YOUR TASK:
Repeat the listing below line for line, exactly as shown.

GIVEN MATERIAL:

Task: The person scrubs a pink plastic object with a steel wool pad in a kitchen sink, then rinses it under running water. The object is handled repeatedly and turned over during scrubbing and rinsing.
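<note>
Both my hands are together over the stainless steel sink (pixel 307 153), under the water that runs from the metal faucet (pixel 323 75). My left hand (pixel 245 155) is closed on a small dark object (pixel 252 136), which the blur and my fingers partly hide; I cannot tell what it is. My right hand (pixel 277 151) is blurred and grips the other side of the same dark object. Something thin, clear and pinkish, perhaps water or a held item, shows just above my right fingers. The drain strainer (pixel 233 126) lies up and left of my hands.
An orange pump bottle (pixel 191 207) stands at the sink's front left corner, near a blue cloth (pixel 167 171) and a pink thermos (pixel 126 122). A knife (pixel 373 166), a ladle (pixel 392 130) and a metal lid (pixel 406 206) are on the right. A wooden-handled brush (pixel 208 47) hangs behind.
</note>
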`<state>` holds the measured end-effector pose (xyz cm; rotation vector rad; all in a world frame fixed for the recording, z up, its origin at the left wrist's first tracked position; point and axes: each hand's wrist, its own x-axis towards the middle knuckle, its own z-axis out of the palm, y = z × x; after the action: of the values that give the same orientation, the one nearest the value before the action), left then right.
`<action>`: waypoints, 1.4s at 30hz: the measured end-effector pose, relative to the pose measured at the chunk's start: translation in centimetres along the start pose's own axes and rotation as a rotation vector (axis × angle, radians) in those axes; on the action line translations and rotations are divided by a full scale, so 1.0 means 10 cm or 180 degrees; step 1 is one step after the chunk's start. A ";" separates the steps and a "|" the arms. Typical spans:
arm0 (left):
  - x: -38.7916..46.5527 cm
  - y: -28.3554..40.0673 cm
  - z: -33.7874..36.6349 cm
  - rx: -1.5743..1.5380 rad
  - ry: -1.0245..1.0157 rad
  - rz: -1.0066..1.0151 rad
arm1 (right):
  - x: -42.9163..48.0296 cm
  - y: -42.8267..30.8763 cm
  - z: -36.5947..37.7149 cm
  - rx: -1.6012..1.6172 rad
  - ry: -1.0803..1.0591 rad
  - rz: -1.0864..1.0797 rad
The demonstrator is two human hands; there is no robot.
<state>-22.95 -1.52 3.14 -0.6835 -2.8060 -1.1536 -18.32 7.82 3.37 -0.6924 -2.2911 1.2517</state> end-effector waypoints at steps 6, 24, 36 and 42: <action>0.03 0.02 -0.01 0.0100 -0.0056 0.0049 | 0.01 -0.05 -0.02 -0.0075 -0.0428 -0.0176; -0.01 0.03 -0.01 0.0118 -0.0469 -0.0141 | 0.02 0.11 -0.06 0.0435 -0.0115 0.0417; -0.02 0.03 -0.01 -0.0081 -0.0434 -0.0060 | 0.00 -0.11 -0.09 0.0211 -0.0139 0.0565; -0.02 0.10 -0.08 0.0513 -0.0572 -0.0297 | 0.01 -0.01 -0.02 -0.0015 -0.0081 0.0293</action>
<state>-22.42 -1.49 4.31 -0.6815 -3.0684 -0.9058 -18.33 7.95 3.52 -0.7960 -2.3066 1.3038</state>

SOLUTION:
Task: The person scrubs a pink plastic object with a steel wool pad in a kitchen sink, then rinses it under running water. The object is handled repeatedly and turned over during scrubbing and rinsing.
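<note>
Both my hands are together over the stainless steel sink (pixel 307 153), under the water that runs from the metal faucet (pixel 323 75). My left hand (pixel 245 155) is closed on a small dark object (pixel 252 136), which the blur and my fingers partly hide; I cannot tell what it is. My right hand (pixel 277 151) is blurred and grips the other side of the same dark object. Something thin, clear and pinkish, perhaps water or a held item, shows just above my right fingers. The drain strainer (pixel 233 126) lies up and left of my hands.
An orange pump bottle (pixel 191 207) stands at the sink's front left corner, near a blue cloth (pixel 167 171) and a pink thermos (pixel 126 122). A knife (pixel 373 166), a ladle (pixel 392 130) and a metal lid (pixel 406 206) are on the right. A wooden-handled brush (pixel 208 47) hangs behind.
</note>
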`<state>` holds the measured end-effector pose (xyz cm; rotation vector rad; all in a world frame fixed for the recording, z up, its origin at the left wrist's first tracked position; point and axes: each hand's wrist, its own x-axis towards the middle knuckle, its own z-axis out of the palm, y = z × x; after the action: of the values that give the same orientation, the one nearest the value before the action), left then right.
`<action>`: waypoints, 1.4s at 30hz: the measured end-effector pose, relative to the pose measured at the chunk's start: translation in centimetres along the start pose's own axes and rotation as a rotation vector (axis × angle, radians) in those axes; on the action line translations and rotations are divided by a full scale, so 1.0 means 10 cm or 180 degrees; step 1 is one step after the chunk's start. A ";" separates the steps and a "|" the arms. Typical spans:
arm0 (left):
  - x: -38.7916..46.5527 cm
  - y: -28.3554..40.0673 cm
  - z: -33.7874..36.6349 cm
  - rx: -1.5743..1.5380 rad
  - ry: -1.0245..1.0157 rad
  - rz: -1.0066..1.0151 rad
arm1 (right):
  - x: -42.9163..48.0296 cm
  - y: -42.8267..30.8763 cm
  - z: -36.5947..37.7149 cm
  - rx: -1.6012..1.6172 rad
  - ry: -1.0803..1.0591 rad
  - rz: -1.0864..1.0797 rad
The demonstrator is two human hands; there is no robot.
<state>-22.95 -1.52 3.14 -0.6835 -2.8060 -1.1536 -18.32 7.82 3.37 -0.6924 -2.2911 1.2517</state> end-effector waypoints at steps 6, 24, 36 and 42: <action>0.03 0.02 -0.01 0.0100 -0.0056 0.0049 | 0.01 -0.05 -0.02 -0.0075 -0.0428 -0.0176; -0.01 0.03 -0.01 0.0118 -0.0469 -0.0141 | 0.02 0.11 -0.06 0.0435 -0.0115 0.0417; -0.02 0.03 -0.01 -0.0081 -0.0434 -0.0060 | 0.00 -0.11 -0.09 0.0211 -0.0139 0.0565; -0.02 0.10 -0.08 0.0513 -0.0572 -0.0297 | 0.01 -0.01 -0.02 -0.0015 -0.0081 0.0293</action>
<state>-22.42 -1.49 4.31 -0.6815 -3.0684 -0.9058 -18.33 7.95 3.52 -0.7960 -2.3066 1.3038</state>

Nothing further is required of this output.